Business email compromise (BEC)

How it works

BEC relies on a convincing identity, not malware. Attackers use a spoofed or lookalike domain, or a compromised mailbox, to send a payment-change request, a fake invoice, or an urgent transfer order that appears to come from someone trusted.

How it relates to brand impersonation

BEC is among the costliest forms of brand and executive impersonation. The lookalike sender domains it depends on are detectable, and removable, before they are used.

How nebty helps

Our BEC guide covers detection and prevention, and nebty monitors for the lookalike domains used in these attacks so you can take them down before the first fraudulent email goes out.

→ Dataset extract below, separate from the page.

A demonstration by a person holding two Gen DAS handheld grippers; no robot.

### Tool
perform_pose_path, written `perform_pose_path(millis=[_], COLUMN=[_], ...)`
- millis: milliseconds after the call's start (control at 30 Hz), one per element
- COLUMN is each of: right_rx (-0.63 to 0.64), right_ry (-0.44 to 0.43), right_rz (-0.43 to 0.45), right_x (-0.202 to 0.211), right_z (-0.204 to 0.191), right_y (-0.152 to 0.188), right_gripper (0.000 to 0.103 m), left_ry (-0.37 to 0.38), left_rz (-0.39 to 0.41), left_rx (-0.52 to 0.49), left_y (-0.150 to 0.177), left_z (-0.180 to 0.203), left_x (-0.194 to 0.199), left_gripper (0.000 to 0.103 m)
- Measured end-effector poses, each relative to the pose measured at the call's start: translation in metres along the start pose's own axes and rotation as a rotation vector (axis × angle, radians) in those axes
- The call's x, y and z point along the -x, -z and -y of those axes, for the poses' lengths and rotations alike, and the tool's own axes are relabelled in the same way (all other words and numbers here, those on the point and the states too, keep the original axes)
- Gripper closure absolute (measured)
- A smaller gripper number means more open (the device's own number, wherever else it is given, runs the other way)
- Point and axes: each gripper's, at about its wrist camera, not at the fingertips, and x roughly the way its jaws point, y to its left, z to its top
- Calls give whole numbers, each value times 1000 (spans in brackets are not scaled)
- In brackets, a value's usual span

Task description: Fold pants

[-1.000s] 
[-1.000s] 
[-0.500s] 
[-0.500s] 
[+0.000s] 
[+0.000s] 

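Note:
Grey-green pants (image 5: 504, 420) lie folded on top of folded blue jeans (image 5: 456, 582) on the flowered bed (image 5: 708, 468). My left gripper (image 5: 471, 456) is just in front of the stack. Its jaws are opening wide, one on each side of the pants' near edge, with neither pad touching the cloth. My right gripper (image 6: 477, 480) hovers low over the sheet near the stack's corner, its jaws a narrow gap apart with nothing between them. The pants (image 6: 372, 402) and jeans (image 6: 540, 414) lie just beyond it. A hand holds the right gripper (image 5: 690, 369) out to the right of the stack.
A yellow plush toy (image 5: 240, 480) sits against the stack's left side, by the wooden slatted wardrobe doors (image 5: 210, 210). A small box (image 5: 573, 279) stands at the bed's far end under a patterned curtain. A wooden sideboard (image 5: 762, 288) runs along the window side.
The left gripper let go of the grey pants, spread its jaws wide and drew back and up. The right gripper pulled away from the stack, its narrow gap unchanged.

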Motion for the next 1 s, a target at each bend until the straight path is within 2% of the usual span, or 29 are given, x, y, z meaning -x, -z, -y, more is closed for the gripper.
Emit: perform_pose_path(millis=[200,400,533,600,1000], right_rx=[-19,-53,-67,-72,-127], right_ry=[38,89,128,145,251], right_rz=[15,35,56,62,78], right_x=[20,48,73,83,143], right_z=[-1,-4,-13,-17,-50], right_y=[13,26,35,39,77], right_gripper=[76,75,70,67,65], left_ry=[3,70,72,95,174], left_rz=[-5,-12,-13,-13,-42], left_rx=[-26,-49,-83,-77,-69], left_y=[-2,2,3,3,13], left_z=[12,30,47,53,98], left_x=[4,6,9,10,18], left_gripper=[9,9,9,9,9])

The controls that stop BEC

BEC succeeds by exploiting process, not technology, so the defences are mostly procedural. The strongest is a verification step for any change to payment details or any unusual transfer: a callback to a number you already have on file, never one supplied in the request itself. Separate the person who can approve a payment from the person who can change a vendor bank account, so one compromised mailbox cannot do both. Flag external email clearly so a spoofed internal sender stands out. Train finance and HR specifically, since they are the usual targets. On the technical side, enforce DMARC so your exact domain cannot be spoofed, which pushes attackers onto lookalike domains instead, and those are what monitoring catches. Our BEC guide details the full checklist.

Recovering funds after a successful BEC is rare, so the money is best protected before it moves; the verification habit costs seconds and saves the transfer.